◆ **DIRECTIONS FOR THIS TASK**: Everything in the listing should be set down exactly, apart from the pictures.
======== RECORDED DATA
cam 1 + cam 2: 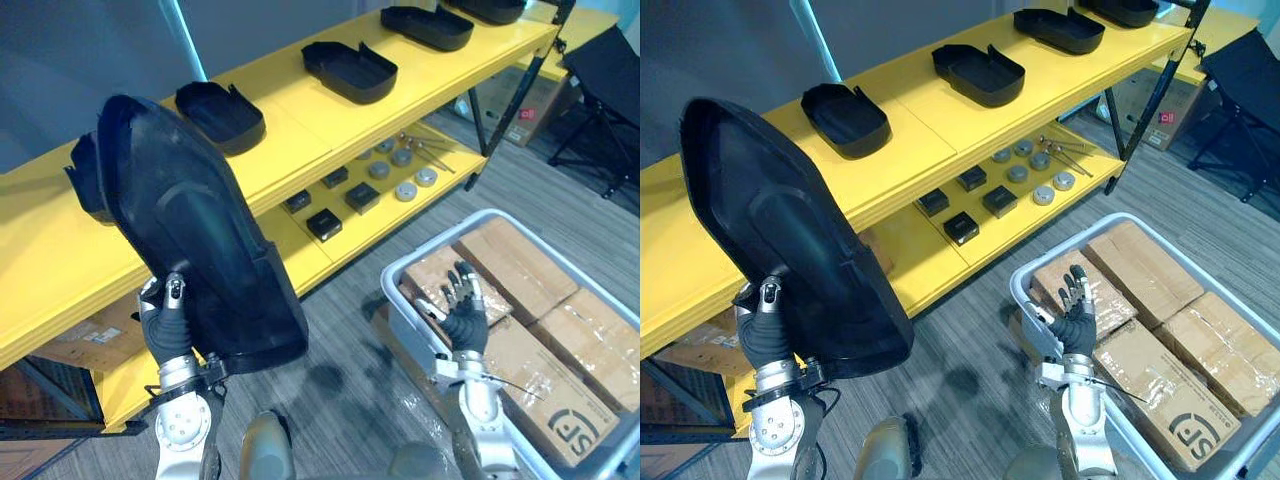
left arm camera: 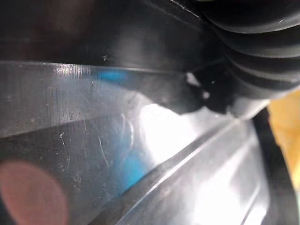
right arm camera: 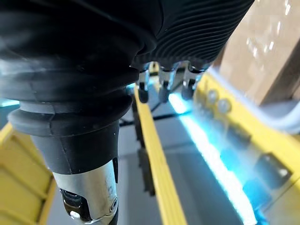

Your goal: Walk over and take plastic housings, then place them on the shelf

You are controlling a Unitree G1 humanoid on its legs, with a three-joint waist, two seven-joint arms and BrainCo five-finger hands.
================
◆ **OUTPUT FOR THIS EXERCISE**:
cam 1 + cam 2: 
left arm camera: 
right arm camera: 

Your goal: Walk over and take plastic housings, then place them on the shelf

You are controlling a Unitree G1 humanoid on its legs, with a three-joint waist, two seven-joint arms and BrainCo five-finger hands.

There's nothing left to add to the answer.